ZFS is a filesystem technology developed by Sun Microsystems. Sun had a product called Online: DiskSuite, which handled underlying volume management to create metadevices in a manner similar to FreeBSD's Vinum or CCD, but they had it twenty years ago. They also had products like the PrestoServe (think: ZIL) to help their UFS implementation effectively serve NFS. As one of the major proponents of UNIX servers, one of the major NFS implementations, etc., Sun came to an early and intimate understanding of the ins and outs of UFS. Once it became clear that UFS was showing its age and deficiencies in this new era of cheap storage, Sun needed to have a product that would allow them to be able to credibly store enterprise-level amounts of data, or they would need to cede the storage markets to other players (EMC, IBM, NetApp, etc). So they took their experience and threw it into ZFS, creating a commercial-grade product that they could include on their enterprise-grade servers.

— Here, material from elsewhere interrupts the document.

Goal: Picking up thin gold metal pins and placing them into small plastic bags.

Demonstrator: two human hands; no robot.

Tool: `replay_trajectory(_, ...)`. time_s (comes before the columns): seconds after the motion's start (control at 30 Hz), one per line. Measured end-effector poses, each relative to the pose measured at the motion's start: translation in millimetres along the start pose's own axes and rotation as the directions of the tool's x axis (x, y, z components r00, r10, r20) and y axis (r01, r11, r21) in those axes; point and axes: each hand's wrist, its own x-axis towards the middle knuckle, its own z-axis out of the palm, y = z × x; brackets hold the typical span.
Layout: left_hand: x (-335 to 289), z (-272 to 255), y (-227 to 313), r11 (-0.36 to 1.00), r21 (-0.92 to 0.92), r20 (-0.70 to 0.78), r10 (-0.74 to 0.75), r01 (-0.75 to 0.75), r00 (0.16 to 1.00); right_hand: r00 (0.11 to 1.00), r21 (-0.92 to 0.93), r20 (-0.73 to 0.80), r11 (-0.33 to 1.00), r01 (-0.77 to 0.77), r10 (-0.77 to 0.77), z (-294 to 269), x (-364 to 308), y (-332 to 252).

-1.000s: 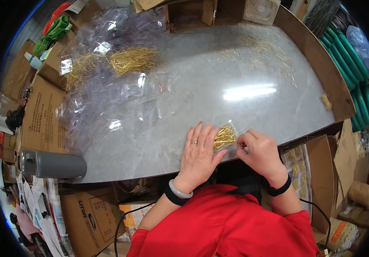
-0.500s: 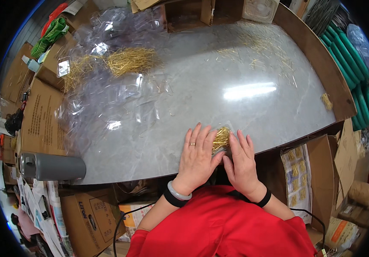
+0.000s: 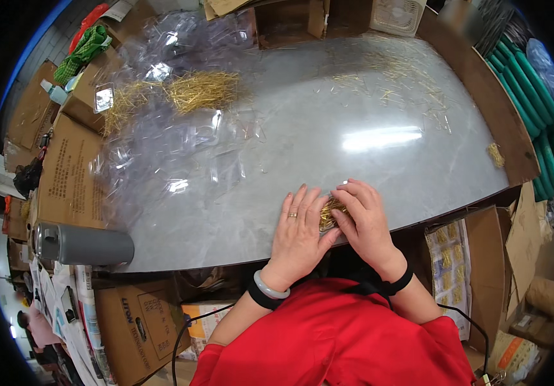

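At the near edge of the grey table (image 3: 277, 116) lies a small bundle of thin gold wire pins (image 3: 326, 220), seemingly in a clear plastic pack. My left hand (image 3: 299, 225) rests flat along its left side, fingers stretched out. From the right, my right hand (image 3: 368, 222) curls over it, its bent fingers at the far end and thumb at the near side. Between the hands only part of the bundle shows. A large heap of gold pins (image 3: 205, 91) lies at the far left, amid many clear plastic packs (image 3: 161, 161).
Loose gold pins (image 3: 405, 74) are scattered at the far right; a small bundle (image 3: 496, 155) lies by the cardboard border (image 3: 483, 83). A grey flask (image 3: 87, 244) lies at the left edge. Below right, an open carton (image 3: 483, 257) holds a sheet of gold packs (image 3: 450, 270).
My right hand has moved up and inward, its fingers bending over the bundle's far end. My left hand stays nearly in place. The whole view has shifted slightly.
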Motion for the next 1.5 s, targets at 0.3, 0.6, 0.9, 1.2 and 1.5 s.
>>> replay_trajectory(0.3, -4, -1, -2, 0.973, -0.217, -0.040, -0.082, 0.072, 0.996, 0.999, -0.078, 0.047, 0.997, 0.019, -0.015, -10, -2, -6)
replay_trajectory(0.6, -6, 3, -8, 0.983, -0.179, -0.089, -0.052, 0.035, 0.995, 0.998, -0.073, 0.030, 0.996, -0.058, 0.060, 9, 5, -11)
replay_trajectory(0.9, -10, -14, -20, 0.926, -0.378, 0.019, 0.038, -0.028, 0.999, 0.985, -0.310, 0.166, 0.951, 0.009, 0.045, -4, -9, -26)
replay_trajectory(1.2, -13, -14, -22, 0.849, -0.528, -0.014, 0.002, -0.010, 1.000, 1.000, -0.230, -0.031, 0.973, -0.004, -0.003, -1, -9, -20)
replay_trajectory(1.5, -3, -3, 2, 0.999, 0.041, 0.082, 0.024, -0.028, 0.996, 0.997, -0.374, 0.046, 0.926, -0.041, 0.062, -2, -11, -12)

FlexRAID is... I don't even know what it is. Or even if all the things that pop up when you Google it are all talking about the same project. But if it's related to the first link that pops up on Google, that project says it is trying to build FlexRAID on top of ZFS.
http://flexraid.wikkii.com/wiki/Developpement_Status
It looks like some attempt to do some sort of data protection at the file level via a userland system of programs, but that's just my impression from a few minutes of reading and finding no obvious synopsis of what the technology is supposed to be.